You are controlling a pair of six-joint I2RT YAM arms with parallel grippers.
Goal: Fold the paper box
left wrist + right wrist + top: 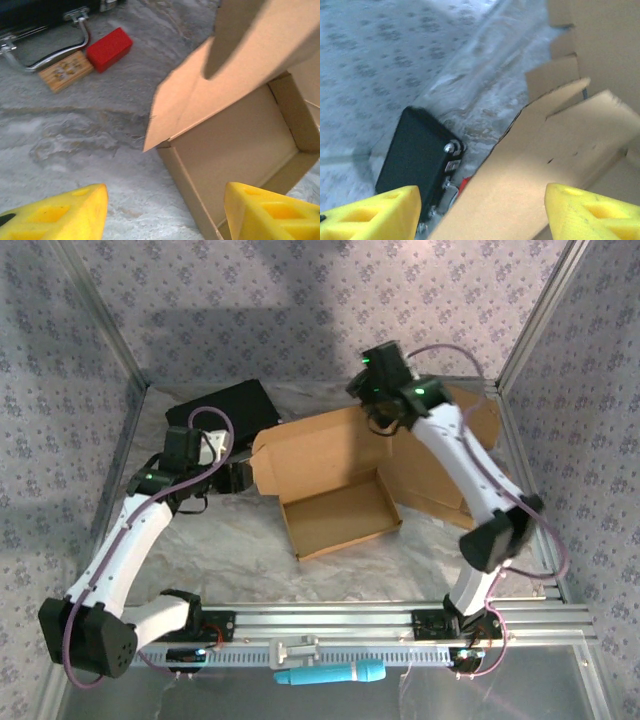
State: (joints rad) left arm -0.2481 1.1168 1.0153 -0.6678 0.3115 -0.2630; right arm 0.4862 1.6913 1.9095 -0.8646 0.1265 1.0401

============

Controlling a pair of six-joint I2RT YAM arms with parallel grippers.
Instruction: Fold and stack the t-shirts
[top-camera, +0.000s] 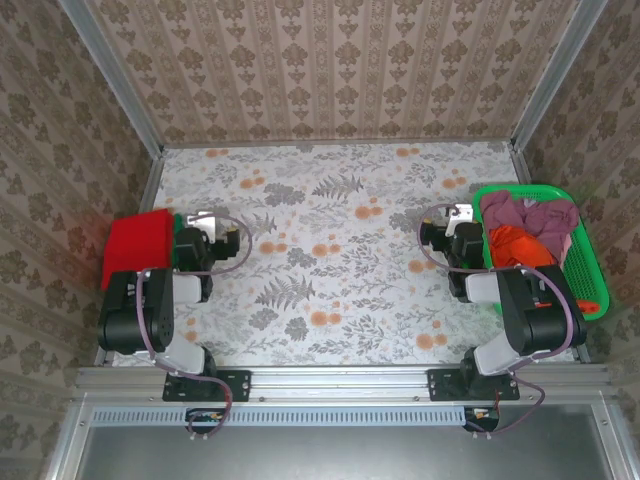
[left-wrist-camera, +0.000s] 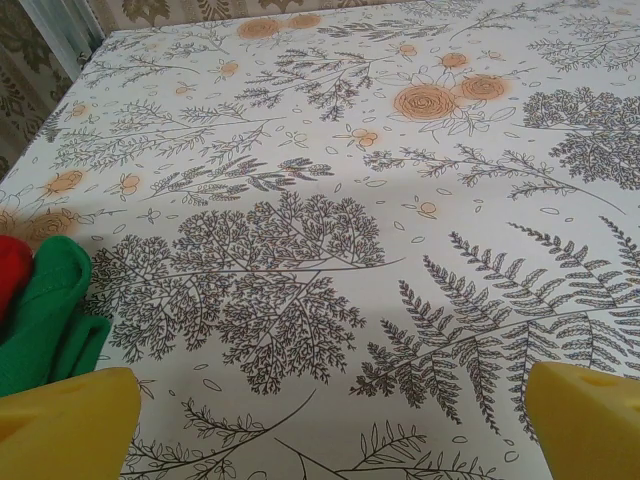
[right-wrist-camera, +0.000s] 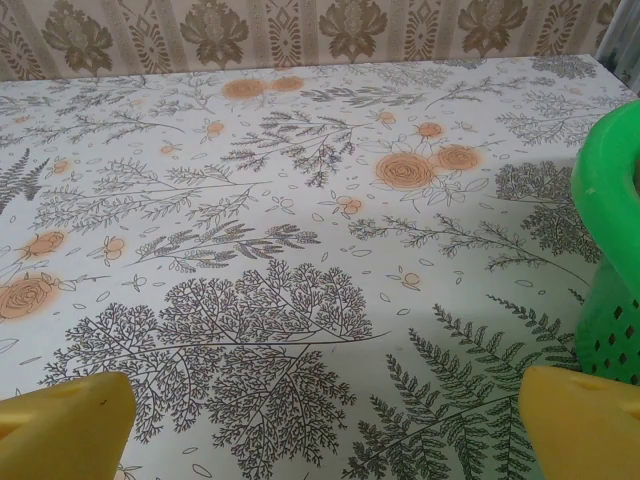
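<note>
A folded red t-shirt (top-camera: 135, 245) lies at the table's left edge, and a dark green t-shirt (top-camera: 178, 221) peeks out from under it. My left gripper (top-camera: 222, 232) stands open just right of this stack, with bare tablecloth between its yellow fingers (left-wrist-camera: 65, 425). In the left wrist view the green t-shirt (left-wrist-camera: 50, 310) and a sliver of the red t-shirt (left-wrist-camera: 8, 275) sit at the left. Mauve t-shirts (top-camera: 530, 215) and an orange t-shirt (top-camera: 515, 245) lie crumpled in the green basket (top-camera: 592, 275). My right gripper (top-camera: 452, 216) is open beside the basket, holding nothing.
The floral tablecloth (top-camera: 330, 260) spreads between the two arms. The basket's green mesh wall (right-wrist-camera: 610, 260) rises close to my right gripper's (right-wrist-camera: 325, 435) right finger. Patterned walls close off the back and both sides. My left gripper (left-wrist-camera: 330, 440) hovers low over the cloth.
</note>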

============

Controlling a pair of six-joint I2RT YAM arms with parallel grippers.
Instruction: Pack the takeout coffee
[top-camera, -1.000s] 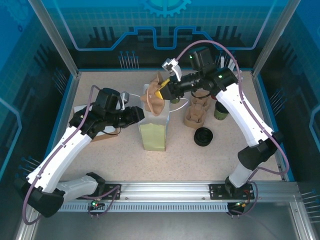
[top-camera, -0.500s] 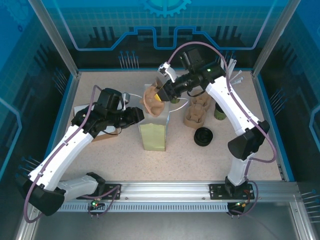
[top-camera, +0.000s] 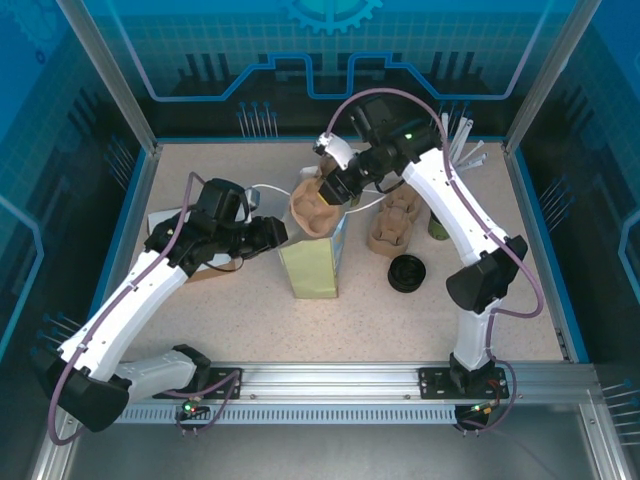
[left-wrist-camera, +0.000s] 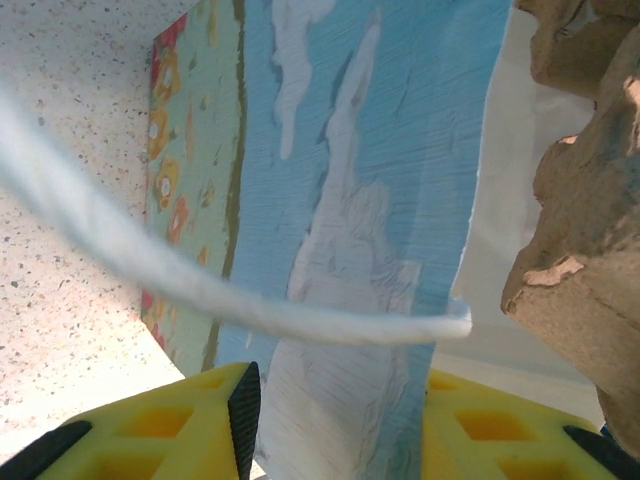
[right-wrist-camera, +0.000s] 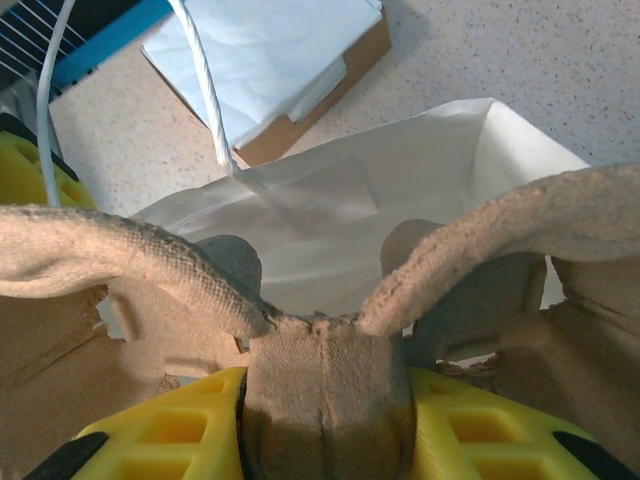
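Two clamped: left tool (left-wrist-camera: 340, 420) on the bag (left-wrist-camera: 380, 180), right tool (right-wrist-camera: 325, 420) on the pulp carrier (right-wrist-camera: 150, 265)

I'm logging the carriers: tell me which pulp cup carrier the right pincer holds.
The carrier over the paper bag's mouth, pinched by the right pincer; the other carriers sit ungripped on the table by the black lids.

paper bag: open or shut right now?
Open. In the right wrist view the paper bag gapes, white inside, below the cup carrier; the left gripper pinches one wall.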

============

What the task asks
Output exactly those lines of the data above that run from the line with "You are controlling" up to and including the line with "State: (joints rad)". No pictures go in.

Reply
You are controlling a pair of six-joint I2RT YAM arms with parallel grippers.
Goal: Fold the paper box
left wrist + right wrist + top: 
State: (joints rad) left arm -0.2481 1.1168 1.0153 -0.6678 0.3115 -0.2630; right arm 0.4862 1.6913 1.9095 -0.8646 0.1265 1.0401

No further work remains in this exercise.